10 avril 2011 7 10 /04 /avril /2011 16:59

Je ne sais pas si je me réveillais ou si je rêvais que je me réveillais. La lumière dessinait comme une grille dans le cadre de la fenêtre. Une grille ou une passoire. Qui triait peut-être ce qu'il y avait à trier parmi les perceptions dont j'étais submergé. Des visages défilaient sous mes paupières. J'ai reconnu la femme lourdement pommadée de l'agence de Mexico, le géant blond qui se prenait pour un cow-boy et la Sud-Américaine avec son pli sous la lèvre. Le directeur de Cordon jaune s'est campé un instant dans mon champ visuel, bras croisés, front bas.

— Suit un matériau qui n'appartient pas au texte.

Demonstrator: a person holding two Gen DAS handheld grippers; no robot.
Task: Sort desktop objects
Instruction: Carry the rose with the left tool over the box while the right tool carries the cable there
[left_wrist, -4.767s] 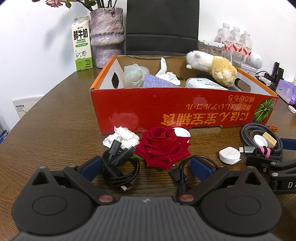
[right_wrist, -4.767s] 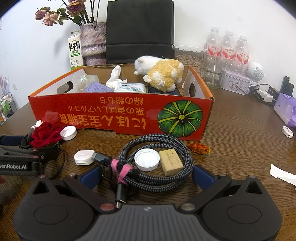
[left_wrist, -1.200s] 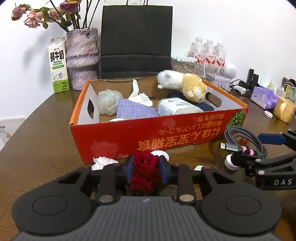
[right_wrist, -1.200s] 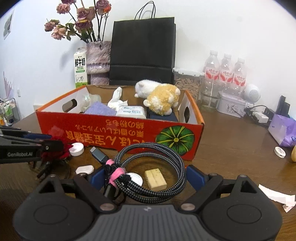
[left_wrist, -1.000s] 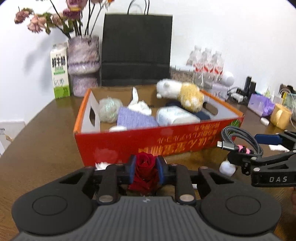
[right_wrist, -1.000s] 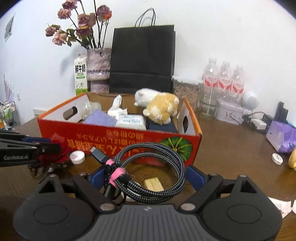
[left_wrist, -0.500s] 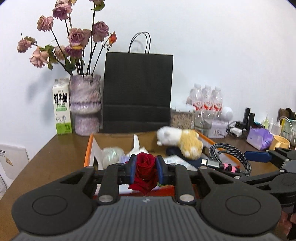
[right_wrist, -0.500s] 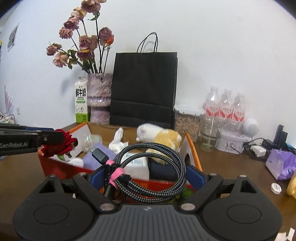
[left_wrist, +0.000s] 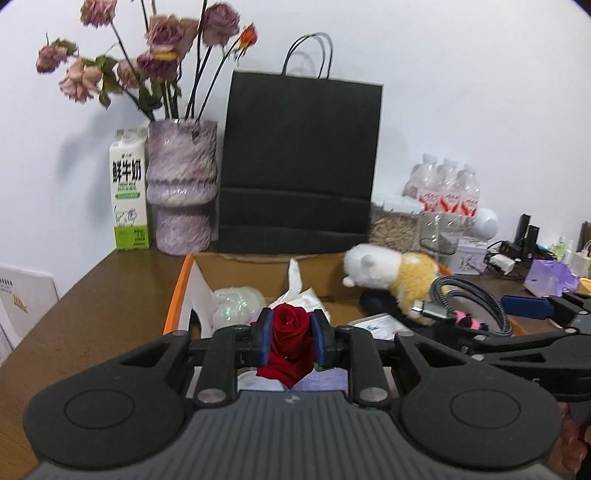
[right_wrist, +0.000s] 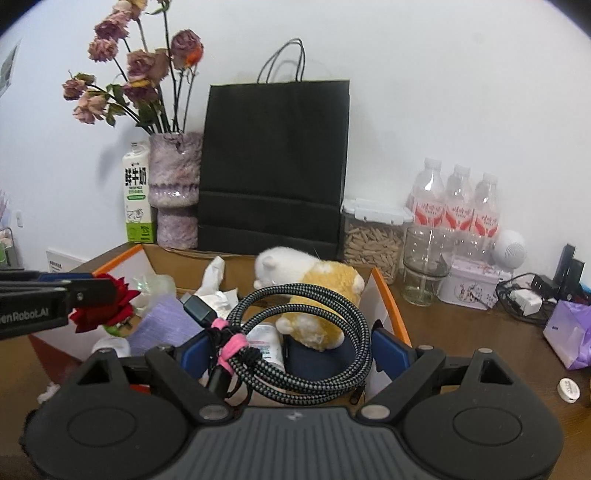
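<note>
Fingers first: the right gripper (right_wrist: 288, 350) has its blue fingers (right_wrist: 389, 352) set wide, pressed against the two sides of a coiled braided cable (right_wrist: 306, 332), while the left gripper (left_wrist: 290, 334) has its fingers (left_wrist: 264, 332) nearly together, pinching a red rose (left_wrist: 288, 336) by the bloom. Both loads hang above the open orange-edged cardboard box (right_wrist: 391, 314) on the counter (left_wrist: 103, 295), over the plush toy (right_wrist: 314, 288), purple cloth (right_wrist: 162, 325) and tissues already inside.

The cable looks the heavier and stiffer of the two: its braid should give grip, its springy loops could splay if squeezed unevenly, and the pink tie (right_wrist: 231, 347) binding the coil seems the firmest place to take hold. The rose looks light, soft and easily crushed; a stem would be kinder, though none is visible.

From the right wrist view the rose is seen side-on past the left gripper's arm, with a green bit beneath, and the box's far right wall. From the left wrist view the cable's metal plug (left_wrist: 430, 308) shows, and the counter left of the box.
</note>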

La lumière a viré au gris.

Je me suis retourné vers Théus et je l'ai regardée. Nous n'avions pas encore vraiment parlé des zones d'ombres qui entouraient notre séjour. Mais voulais-je vraiment savoir ?

Le gris de la lumière a pris une teinte ferreuse et d'autres visages sont apparus. Je ne les connaissais pas. Ni Jacques Louvain ni Dominique Boudou ne les connaissaient. Et pourtant. Je me suis dit ça, à haute voix. Et pourtant.

J'ai touché les cheveux de Théus, effleuré son sein qui dépassait du drap. Qu'elle se réveille ! Elle a une bonne mémoire des visages, même de ceux qu'elle n'a pas vus. il suffit qu'on lui ait donné des détails très précis et elle se souvient.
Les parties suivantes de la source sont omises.